Insert each of [snr, pwn, unid] for <catalog>. A reduced set of different <n-sig> values for testing could be: [10, 20, 50].

Correlated trials for source list

The most significant source from the source list will be reported. In order to perform the trial correction, correlated trials are considered by utilizing csky's MultiTrialRunner.

    # run background trials at exact declinations of sources
    # <source-num> runs from 0 to 108 for each of the 109 sources in the list
    python trials.py do-bkg-trials-sourcelist --n-trials <ntrials> --cpus <ncpus> --sourcenum <source-num>
    
    # collect background trials
    python trials.py collect-bkg-trials-sourcelist
    
    # perform correlated trials
    python trials.py do-correlated-trials-sourcelist --n-trials <ntrials> --cpus <ncpus> 
    
    # collect correlated background trials
    python trials.py collect-correlated-trials-sourcelist

Correlated trials for Fermibubble cutoffs

In order to perform the trial correction for the most significant cutoff energy for the Fermi bubble template, correlated trials are considered with csky's MultiTrialRunner. We can use the trials for each cutoff [50, 100, 500, inf] TeV that we've computed before and utilize these for the MultiTrialRunner to compute correlated trials.

    # perform correlated trials
    python trials.py do-correlated-trials-fermibubbles --cpus <ncpus> --n-trials <ntrials>
    
    # collect correlated background trials
    python trials.py collect-correlated-trials-fermibubbles

Correlated trials for sky-scan

In order to perform the trial correction for the most significant pixel in the sky, correlated trials are considered with csky's sky scan trial runner. The sky scan trial runner will use the ps trials for each declination that must have been computed and collected prior to runnight the sky-scan trial runner.

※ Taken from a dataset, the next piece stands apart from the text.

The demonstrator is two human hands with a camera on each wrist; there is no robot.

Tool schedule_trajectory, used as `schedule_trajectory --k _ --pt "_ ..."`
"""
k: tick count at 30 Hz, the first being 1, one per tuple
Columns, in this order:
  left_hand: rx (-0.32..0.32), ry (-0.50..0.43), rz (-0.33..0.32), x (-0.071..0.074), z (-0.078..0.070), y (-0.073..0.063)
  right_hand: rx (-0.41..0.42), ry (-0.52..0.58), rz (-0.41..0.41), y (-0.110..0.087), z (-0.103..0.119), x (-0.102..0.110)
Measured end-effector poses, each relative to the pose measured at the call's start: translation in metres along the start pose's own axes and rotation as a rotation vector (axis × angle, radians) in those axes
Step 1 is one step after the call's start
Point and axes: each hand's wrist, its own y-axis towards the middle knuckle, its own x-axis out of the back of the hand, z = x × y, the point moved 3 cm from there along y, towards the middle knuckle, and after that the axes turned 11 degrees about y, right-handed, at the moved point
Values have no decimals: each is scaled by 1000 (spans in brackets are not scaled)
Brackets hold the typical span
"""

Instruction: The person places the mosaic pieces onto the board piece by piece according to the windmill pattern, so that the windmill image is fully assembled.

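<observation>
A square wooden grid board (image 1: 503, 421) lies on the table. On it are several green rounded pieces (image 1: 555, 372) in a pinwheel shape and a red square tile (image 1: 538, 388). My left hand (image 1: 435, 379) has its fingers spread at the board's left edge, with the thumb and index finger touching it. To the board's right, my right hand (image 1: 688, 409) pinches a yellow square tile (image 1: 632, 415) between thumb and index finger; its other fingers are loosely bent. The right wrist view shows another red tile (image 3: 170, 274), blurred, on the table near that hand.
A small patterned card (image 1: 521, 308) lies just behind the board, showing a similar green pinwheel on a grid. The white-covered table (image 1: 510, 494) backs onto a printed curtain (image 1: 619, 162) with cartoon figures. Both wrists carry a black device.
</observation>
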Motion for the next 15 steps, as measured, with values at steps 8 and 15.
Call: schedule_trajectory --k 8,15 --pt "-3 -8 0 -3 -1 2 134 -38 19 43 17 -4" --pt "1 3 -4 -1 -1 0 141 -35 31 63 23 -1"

    # perform correlated trials
    python trials.py do-sky-scan-trials --cpus <ncpus>
    
    # collect correlated background trials
    python trials.py collect-sky-scan-trials-bg

Note: we can recalculate the p-value for previously performed scans. This can be useful, if we increase the stats for the uncorrelated background trials at each declination, for instance, or if we want to change the --fit behaviour.

    # recalculate previous scans with `--nofit`, but now use `--fit`
    python trials.py recalculate-sky-scan-trials --noinputfit --fit
    
    # recalculate previous scans with updated bg trials
    # (We need to add `--overwrite` to overwrite existing files)
    python trials.py recalculate-sky-scan-trials --overwrite

List of submitter commands for background trials

For convenience, here is a list of submitter commands to run the background trials. These are pasted here to illustrate the syntax. Final background trials used in this analysis may use different seeds and the amount may also vary. Note that the jobs will utilize seeds from --seed to --seed + --n-jobs -1. So if submitting 1000 jobs at an initial seed of 0, the next submission should start at --seed 1000.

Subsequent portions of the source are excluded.